• WHAT THIS TASK INVOLVES: Within the listing that follows, reproduce exactly the lines starting at the line with "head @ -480" and ending at the line with "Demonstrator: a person", inclusive, and only those. Pictures are dropped.

• SUPPLIED DATA:

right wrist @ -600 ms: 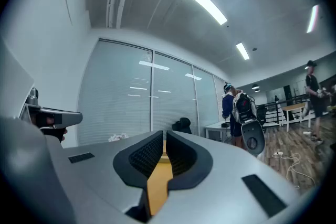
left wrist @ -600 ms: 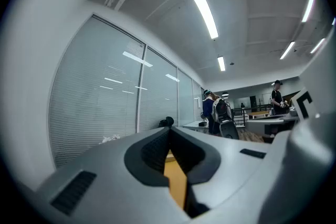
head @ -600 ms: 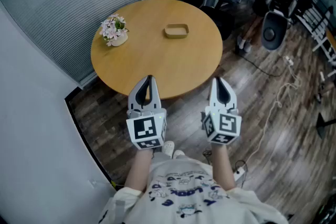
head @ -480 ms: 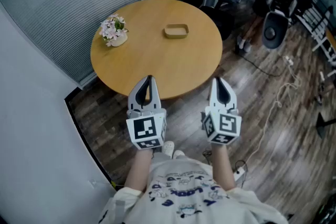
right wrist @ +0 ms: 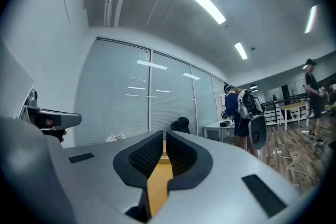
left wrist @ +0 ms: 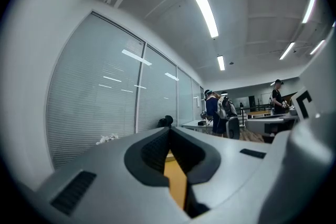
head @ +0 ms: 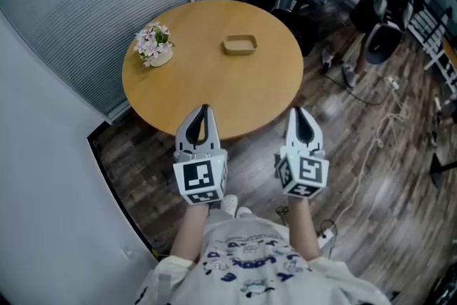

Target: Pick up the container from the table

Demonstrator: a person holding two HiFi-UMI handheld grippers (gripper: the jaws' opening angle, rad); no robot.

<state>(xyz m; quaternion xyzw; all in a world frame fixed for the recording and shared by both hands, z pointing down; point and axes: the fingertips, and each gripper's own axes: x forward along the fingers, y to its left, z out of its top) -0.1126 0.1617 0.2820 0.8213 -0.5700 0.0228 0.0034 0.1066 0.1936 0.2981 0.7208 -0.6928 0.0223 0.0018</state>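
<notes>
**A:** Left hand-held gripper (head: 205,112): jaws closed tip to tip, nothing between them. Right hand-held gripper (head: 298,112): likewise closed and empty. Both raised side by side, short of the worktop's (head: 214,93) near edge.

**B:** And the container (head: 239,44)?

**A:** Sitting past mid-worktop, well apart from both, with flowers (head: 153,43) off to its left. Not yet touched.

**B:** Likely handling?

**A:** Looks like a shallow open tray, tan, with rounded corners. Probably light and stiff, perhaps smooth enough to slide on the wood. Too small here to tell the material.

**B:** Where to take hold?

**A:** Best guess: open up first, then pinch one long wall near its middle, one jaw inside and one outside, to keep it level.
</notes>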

• RESULT BELOW:
head @ -480 ms: 
right wrist @ +0 ms: 
left wrist @ +0 ms: 
head @ +0 ms: 

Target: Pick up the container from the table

Demonstrator: a person holding two HiFi-UMI handheld grippers (gripper: the jaws' opening angle, rad); no robot.

Nothing else is needed for this exercise.